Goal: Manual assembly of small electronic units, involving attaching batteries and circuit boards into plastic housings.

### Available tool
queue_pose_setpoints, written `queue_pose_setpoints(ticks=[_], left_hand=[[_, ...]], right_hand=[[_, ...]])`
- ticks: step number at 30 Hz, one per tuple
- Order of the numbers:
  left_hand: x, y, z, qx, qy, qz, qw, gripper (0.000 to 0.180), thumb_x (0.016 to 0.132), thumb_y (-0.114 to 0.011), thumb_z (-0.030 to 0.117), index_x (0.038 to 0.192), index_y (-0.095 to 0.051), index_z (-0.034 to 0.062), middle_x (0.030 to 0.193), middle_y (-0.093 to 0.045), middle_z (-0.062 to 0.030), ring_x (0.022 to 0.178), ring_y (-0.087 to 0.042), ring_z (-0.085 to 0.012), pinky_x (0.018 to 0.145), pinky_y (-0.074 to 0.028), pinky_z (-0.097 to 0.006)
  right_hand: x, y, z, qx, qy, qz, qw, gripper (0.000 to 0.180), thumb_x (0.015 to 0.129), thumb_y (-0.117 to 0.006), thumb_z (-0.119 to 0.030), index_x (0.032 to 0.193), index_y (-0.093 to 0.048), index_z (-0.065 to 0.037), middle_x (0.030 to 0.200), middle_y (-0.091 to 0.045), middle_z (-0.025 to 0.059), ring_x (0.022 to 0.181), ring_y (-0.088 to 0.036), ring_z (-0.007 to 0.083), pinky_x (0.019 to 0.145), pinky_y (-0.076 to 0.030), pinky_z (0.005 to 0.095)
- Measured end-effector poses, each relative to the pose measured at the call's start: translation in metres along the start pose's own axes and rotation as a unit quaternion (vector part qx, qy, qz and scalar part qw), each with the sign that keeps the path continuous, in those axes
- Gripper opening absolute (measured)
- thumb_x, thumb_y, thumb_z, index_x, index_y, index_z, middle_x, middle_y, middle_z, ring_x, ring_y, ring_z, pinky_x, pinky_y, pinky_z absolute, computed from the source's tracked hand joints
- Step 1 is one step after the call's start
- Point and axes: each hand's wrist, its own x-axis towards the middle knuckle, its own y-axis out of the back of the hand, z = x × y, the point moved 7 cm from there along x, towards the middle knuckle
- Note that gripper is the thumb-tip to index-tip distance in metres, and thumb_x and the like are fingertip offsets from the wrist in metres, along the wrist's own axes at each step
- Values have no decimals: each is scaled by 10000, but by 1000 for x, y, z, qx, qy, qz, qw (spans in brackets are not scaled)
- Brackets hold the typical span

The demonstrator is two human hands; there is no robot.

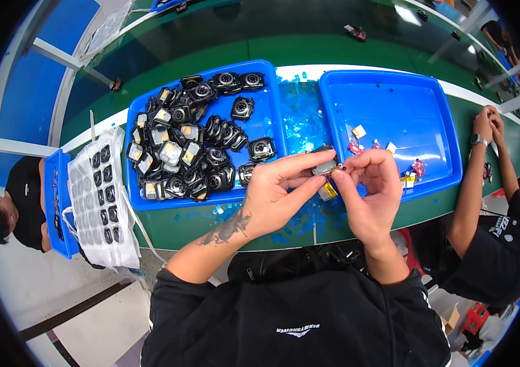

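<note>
Above the gap between two blue trays, my left hand (pixel 272 192) is closed on a small smartwatch case (pixel 324 167), gripping it between thumb and fingers. My right hand (pixel 375 189) is closed in a pinch at the case's right edge. What sits between its fingertips is too small to make out. Just below the case shows a small yellow and silver piece (pixel 328 191), like a battery; whether it is joined to the case I cannot tell.
The left blue tray (pixel 277 122) is heaped with black watch cases (pixel 192 131). In the right tray (pixel 449 131) lie several small red, yellow and white parts (pixel 417 167). Blue film scraps (pixel 301 125) litter the bench. Co-workers sit at both sides, near white moulded trays (pixel 92 196) at left.
</note>
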Motion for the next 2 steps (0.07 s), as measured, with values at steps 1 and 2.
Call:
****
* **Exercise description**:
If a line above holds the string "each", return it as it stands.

* **The answer**:
- Measured end-effector poses, each relative to the pose measured at the call's start: translation in metres along the start pose's own axes and rotation as a unit quaternion (vector part qx, qy, qz and scalar part qw), each with the sign that keeps the path continuous, in those axes
- Point and axes: each hand's wrist, its own x-axis towards the middle knuckle, its own y-axis out of the back of the hand, z = x × y, the point moved 7 cm from there along x, towards the middle knuckle
- Note that gripper is the thumb-tip to index-tip distance in metres, and thumb_x and the like are fingertip offsets from the wrist in metres, along the wrist's own axes at each step
- Values have no decimals: each is scaled by 10000, but by 1000 for x, y, z, qx, qy, qz, qw (spans in brackets are not scaled)

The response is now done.